Please quote exactly where I claim GR talks about Dark matter


we've found observations that have very strongly matched predictions of GR, not least of which are the recent "gravitational" waves


.......right there, you lumped your Cosmic Fairy Dust right alongside gravitational waves as a strongly matched prediction of GR. The only place missing DM mass can be observed is when you're looking sideways in a mirror at your BMI, the same problem almost all freelance journalists like you have.

So the challenge to you again: Produce the section of GR for which predictions of DM are found.

Why not admit the obvious, that you simply did not know what you were talking about & you were hoping I wouldn't be here to catch it.

Mimath224
4.2 / 5 (5) Oct 26, 2017
Well, I am not going to ask any questions here today because I figure there are enough of them flying around already. But I have to say that scientist do come out with some everyday or common expressions that just makes me smile. '...'slosh' around at the bottom...' That certainly conjures up some wonderful impressions in my mind. Where is our artist expert WG, would like to hear about his thoughts on that. Since this might be happening in a massive but confined space I wonder if Glug quanta and Glug Quanta Frequency (fluid dynamics) are relevant, if the contents ever 'pour' (ejected) out that is...just joking.
Whydening Gyre
4.2 / 5 (5) Oct 26, 2017
Well, I am not going to ask any questions here today because I figure there are enough of them flying around already. But I have to say that scientist do come out with some everyday or common expressions that just makes me smile. '...'slosh' around at the bottom...' That certainly conjures up some wonderful impressions in my mind. Where is our artist expert WG, would like to hear about his thoughts on that.

I just make artsy stuff... I'm no expert...:-)
I have no idea what they meant by that metaphor...
That the densest portion of a cluster can be just bout anywhere within it? Or that lensing is done the same by a cluster regardless of galaxy positioning within it?
However, I AM developing an opinion on the nature of DM...:-)
rossim22
2 / 5 (8) Oct 26, 2017
Obviously. Physicists know it's wrong. We just don't know what the next, more accurate, model is.
... GR is why we think there's dark matter. GR is remarkably accurate across a lot of experiments. So how do you explain GR being so right so often, but not in this case?

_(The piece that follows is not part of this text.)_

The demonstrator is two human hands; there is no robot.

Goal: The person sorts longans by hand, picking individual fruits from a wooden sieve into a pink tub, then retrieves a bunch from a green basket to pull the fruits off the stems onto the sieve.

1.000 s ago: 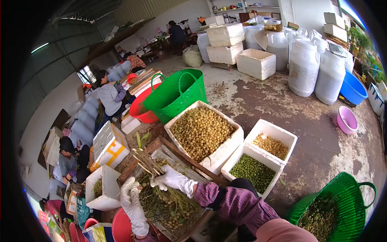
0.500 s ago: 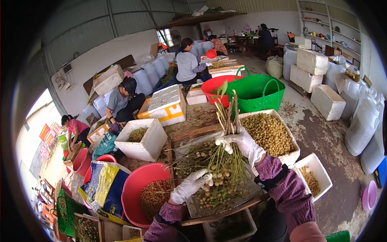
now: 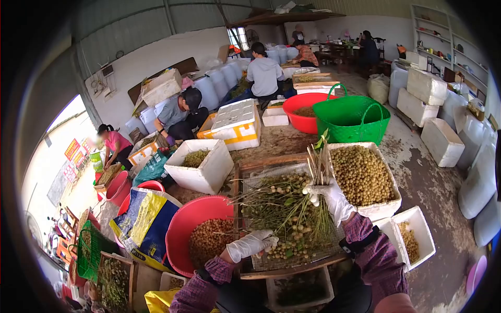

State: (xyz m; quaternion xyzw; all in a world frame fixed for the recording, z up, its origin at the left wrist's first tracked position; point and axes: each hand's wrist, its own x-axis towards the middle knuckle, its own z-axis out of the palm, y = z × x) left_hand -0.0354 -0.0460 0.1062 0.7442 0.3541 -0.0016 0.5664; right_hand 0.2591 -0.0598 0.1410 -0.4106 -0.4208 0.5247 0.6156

Dark matter isn't just another ad hoc detail, it's a paramount foundational element of today's GR.

Here's a mediocre parallel.

Back when humans "knew" the earth was in the center of the universe, it too explained the observations extremely well. There were beautiful models produced and predictions could even be made upon these ideas.

Eventually, conflicting observations, such as eclipse tables, began to appear. Geocentric models could still explain these to a tee, however, the originally simplistic model (geocentrism) had to become exponentially more complex to do so.

Copernicus' idea made the same predictions yet required fewer assumptions.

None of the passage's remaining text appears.